Thanks to photographer Xin Li and to artist Stephanie Sicore for their respective illustrations and photos.

ttc | pregnancy | birth after loss > Anxious about SIDS to the point of sleep deprivation (lost a son 3 years ago at 3 months old)

I have a 3 week old baby. I am having Anxiety about SIDS. I lost my son Junior 3 years ago April 30th. I lost him at 3 months old. I am so scared of my son dying now that I am sleep deprived. I can't sleep unless its morning and his dad has him while I get a few hours. He looks identical to my son that passed making all this much harder. I've even mistakenly called him Jay or Jr even though Killian sounds nothing like his name. I cry every night while I hold him begging anyone who is listening to not take him away too. I am starting therapy. I was in therapy right after I was diagnosed with PTSD and Anxiety and Trauma induced depression. A little background I was taking care of three kids 5,3,2,and newborn by myself all night all day cooking cleaning laundry. No help. Maybe 2 hours of sleep a night. I am very very anti cosleeping. Well I got to the point of so much exhaustion that I passed out not fell asleep my body shut down with him in my bed next to me. Needless to say I woke up he had rolled over and suffocated in my pillow. I will never forgive myself or the people who said they would help and never did. But now I'm afraid of SIDS times a trillion. I don't know how to feel. I was so scared when I found out I was pregnant with my little bubby killian but now I'm just petrified. Idk if this feeling will go away. I am so Depressed from the lack of sleep and anxiety that I've barely gotten to enjoy my little one.

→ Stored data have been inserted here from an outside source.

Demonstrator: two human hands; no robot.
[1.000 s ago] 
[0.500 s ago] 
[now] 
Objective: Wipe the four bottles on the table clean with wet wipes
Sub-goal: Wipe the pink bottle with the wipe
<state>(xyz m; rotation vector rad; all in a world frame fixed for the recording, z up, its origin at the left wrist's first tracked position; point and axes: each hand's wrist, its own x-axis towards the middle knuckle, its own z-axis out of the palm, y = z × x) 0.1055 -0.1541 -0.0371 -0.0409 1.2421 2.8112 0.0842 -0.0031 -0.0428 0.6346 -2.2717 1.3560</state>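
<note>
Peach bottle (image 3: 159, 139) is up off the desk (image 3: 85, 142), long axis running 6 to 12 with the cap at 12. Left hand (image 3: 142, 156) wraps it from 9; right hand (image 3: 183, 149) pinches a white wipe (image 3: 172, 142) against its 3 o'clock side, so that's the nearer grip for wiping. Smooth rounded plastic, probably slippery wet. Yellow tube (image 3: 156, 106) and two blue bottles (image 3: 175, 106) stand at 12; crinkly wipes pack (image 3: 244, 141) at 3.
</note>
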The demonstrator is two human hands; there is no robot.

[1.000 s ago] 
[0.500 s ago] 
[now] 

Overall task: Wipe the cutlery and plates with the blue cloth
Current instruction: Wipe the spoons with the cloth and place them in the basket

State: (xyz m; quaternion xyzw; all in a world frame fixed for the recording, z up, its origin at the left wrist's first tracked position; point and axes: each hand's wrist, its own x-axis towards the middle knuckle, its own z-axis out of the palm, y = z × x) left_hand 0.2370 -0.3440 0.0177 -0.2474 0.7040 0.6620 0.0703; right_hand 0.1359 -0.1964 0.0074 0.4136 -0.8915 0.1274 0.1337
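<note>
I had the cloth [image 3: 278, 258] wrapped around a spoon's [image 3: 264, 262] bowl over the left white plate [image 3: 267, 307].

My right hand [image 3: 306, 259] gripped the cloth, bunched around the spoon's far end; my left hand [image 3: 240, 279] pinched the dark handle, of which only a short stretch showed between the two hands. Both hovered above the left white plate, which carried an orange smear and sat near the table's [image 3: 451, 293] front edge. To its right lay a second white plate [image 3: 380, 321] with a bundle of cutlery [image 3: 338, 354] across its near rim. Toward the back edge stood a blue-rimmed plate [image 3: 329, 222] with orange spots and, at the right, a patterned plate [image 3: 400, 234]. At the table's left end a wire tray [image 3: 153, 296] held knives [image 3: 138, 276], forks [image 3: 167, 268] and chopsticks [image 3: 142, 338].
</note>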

March 18, 2023 | Unregistered CommenterKristina
Dear Kristina, I am so sorry for the loss of your baby and your struggles with Killian. Have you been screened for PPD/A (post partum depression/anxiety). What you went through is so terribly difficult. Can you get some help so you can sleep a little in an uninterrupted streak? But really, please get screened and see if you can get some help somewhere. Sending you courage mama. You have to take care of you so you can take care of your kids.
March 21, 2023 | Unregistered CommenterAB
Hi Kristina
I’m sorry you’re going through such hell. You didn’t deserve this. I’m sorry you lost your son. Xx I agree that professional help might give you some temporary relief.

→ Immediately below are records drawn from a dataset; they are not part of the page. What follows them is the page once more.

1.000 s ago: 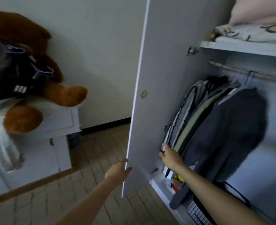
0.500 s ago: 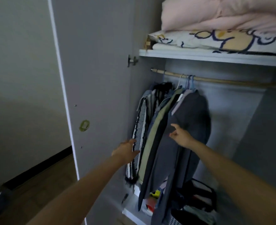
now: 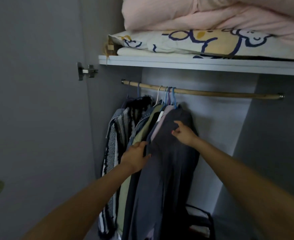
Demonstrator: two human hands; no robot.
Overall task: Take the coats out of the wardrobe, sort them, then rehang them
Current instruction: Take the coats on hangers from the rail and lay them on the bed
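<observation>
Inside the open wardrobe [image 3: 257, 153], our left hand [image 3: 136, 157] grips the front edge of the dark grey coat [image 3: 167, 170], thumb and fingers curled round the fabric. Our right hand [image 3: 183, 133] reaches higher and pinches a fold of the same coat near its shoulder. That coat hangs on a blue hanger [image 3: 173, 97] from the wooden rail [image 3: 212, 93], rightmost in a tight row of garments. Just left of it we see a pink garment [image 3: 161, 123], an olive coat [image 3: 125, 193], a denim jacket [image 3: 140, 124] and a black-and-white striped coat [image 3: 111, 153], all bunched toward the left end of the rail. Above the rail, the shelf [image 3: 194, 64] carries a patterned pillow [image 3: 203, 43] under folded pink bedding [image 3: 203, 13]. At lower right a dark storage bag [image 3: 200, 222] sits on the wardrobe floor.
</observation>
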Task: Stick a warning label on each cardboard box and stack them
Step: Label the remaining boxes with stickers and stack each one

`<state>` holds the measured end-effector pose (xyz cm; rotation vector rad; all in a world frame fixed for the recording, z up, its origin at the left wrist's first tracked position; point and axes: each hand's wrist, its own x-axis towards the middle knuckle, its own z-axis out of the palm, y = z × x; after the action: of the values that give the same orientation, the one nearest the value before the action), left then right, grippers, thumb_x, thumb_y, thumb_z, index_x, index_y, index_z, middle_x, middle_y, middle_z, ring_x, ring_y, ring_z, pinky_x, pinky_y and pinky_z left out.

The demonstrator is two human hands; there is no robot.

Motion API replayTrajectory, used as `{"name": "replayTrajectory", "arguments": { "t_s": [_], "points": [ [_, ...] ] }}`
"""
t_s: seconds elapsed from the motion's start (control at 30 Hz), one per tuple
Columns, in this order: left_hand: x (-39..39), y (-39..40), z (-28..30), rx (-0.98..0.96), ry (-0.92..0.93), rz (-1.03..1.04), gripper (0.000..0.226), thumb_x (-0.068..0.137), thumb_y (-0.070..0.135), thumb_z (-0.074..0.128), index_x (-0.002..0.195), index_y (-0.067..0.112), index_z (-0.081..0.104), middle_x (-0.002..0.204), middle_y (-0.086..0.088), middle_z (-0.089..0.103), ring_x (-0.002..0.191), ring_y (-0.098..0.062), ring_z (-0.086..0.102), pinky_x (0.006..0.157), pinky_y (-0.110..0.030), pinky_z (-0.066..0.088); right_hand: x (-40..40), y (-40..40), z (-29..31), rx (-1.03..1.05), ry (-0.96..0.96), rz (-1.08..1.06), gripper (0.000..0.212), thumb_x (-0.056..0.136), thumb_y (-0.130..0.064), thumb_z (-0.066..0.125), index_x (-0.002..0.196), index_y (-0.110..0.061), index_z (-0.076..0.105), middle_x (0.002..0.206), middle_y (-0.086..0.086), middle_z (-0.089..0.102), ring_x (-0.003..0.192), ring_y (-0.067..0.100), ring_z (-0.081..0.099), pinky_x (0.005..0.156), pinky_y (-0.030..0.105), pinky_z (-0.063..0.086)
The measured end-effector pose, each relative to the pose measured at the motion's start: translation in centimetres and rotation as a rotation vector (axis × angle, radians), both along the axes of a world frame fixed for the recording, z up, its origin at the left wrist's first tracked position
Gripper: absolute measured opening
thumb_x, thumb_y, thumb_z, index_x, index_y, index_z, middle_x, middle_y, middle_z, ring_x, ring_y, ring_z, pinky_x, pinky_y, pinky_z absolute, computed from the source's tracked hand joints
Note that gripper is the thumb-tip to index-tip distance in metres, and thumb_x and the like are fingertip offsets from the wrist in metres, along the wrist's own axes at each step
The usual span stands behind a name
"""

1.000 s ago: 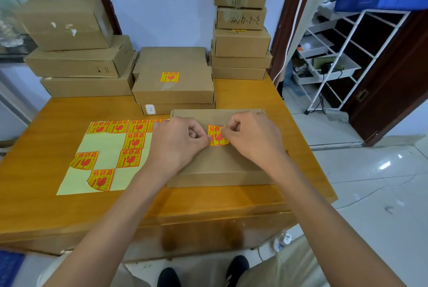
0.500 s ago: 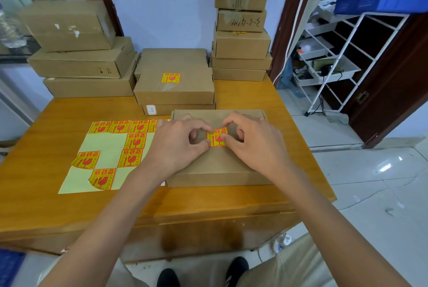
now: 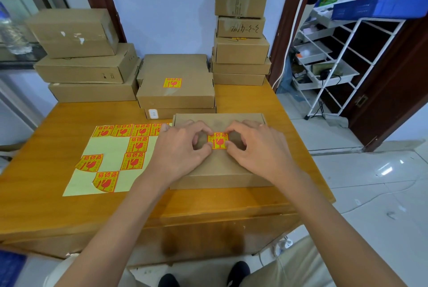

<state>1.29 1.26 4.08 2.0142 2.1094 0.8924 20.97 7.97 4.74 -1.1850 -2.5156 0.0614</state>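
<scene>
The warning label (image 3: 218, 140) now lies flat near the middle of the top of the flat cardboard box (image 3: 220, 166); a second ago it was held curled just above the lid. The left hand (image 3: 183, 150) and the right hand (image 3: 257, 147) have spread apart slightly, fingers curled, tips pressing the label's side edges (no longer pinching it). The box sits at the counter's (image 3: 46, 194) near edge, beside the sticker sheet (image 3: 111, 159). Behind it stands a labelled stack (image 3: 176, 87).
</scene>
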Motion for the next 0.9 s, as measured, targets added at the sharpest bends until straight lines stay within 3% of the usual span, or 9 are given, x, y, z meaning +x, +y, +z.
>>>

I am a rainbow mum. My daughter died at birth.
I still think about things I should have done differently.
I look at my son asleep- he looks like his sister and i constantly try to check if he is alive. So a different situation but I relate. For a long time I couldn’t turn out the light.

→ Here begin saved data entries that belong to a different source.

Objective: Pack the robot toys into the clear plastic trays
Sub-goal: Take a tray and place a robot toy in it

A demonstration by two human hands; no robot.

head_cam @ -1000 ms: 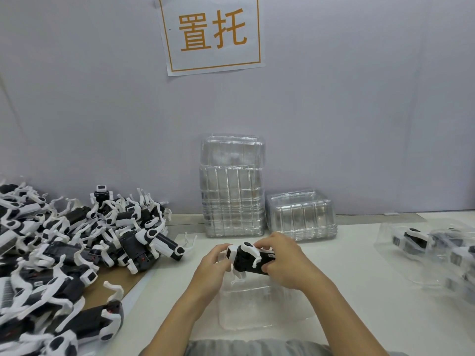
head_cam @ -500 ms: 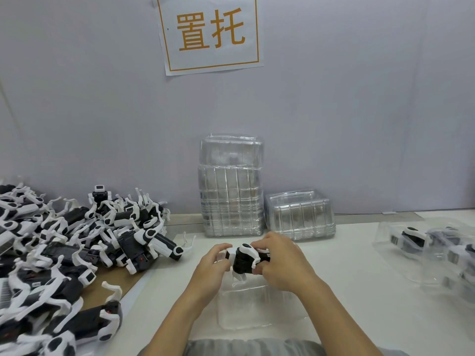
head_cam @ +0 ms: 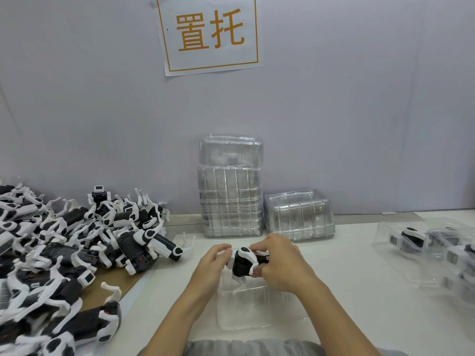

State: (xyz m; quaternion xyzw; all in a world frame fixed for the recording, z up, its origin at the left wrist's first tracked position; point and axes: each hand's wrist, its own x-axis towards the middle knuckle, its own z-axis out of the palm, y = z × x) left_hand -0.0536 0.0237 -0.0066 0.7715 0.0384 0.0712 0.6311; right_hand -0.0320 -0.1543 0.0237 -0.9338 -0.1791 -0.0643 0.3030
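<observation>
- Your toy (head_cam: 244, 263) (black body, white legs) is held just above the clear tray (head_cam: 259, 310) lying on the counter (head_cam: 347, 278) in front of you.
- Your right hand (head_cam: 280, 265) curls round its right end; your left hand (head_cam: 213, 263) pinches the other end with bent fingers.
- A pile (head_cam: 64, 253) of loose toys lies to your left.
- Two tray stacks (head_cam: 231, 186) stand by the wall, and packed trays (head_cam: 431, 247) lie at the right.

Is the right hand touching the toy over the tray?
Touching. The head view shows the right hand with fingers curled round the toy, no gap, above the tray.
</observation>
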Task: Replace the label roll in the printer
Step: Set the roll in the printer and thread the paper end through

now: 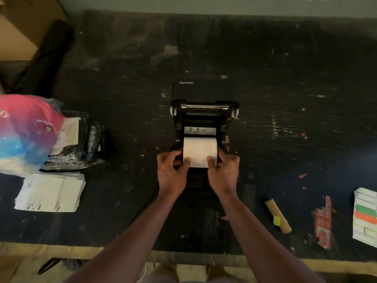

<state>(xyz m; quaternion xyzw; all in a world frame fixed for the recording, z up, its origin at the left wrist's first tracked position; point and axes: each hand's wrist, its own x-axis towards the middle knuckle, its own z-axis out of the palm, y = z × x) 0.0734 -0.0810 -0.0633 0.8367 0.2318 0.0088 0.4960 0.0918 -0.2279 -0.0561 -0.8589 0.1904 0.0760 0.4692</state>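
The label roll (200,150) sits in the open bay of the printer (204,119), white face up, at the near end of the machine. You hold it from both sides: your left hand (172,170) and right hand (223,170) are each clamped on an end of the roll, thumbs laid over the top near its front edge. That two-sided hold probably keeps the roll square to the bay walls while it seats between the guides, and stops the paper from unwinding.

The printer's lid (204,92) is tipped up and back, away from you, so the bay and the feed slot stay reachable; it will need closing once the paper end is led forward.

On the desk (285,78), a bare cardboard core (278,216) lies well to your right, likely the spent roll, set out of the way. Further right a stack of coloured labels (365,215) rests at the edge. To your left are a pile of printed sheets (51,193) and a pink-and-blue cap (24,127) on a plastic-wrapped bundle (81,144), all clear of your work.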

In my case I spent a lot on a highly sensitive baby monitor that monitors breathing and movement and we both have it on our phone.
It is top of the range and worth every penny. Even just to go into a different room without freaking out.
March 22, 2023 | Unregistered CommenterJh
Kristina,

I'm so sorry for your loss and that you are now dealing with this PTSD/PPA. My first child was stillborn 5 days after his due date. When my second arrived, I could not sleep either because I was so terrified of SIDS - and my experience was nowhere near yours. Once you know the worst can happen to you, I feel like statistics cease to mean anything. One thing I did after the birth of my third child was Eye Movement Desensitization and Reprocessing therapy to help me process the trauma and reduce my response to it. I wish I had done it before the birth of my second child - I think it would have significantly helped me with those first few months, where I was frankly terrified all the time. It's expensive and it's hard and it's draining, but I think it's a wonderful gift you can give yourself and your children if you can manage it.

But you certainly are not alone. I think that I will always be more watchful with my children. I will always wonder if I'd done things just a little differently if my first would be here with me. Logically, I know it was not my fault and I did the best I can, and I spend a lot of time forgiving myself for not noticing if kicks had slowed or not pushing it harder with my doctor. I hope you can do the same for yourself. You were in an untenable situation.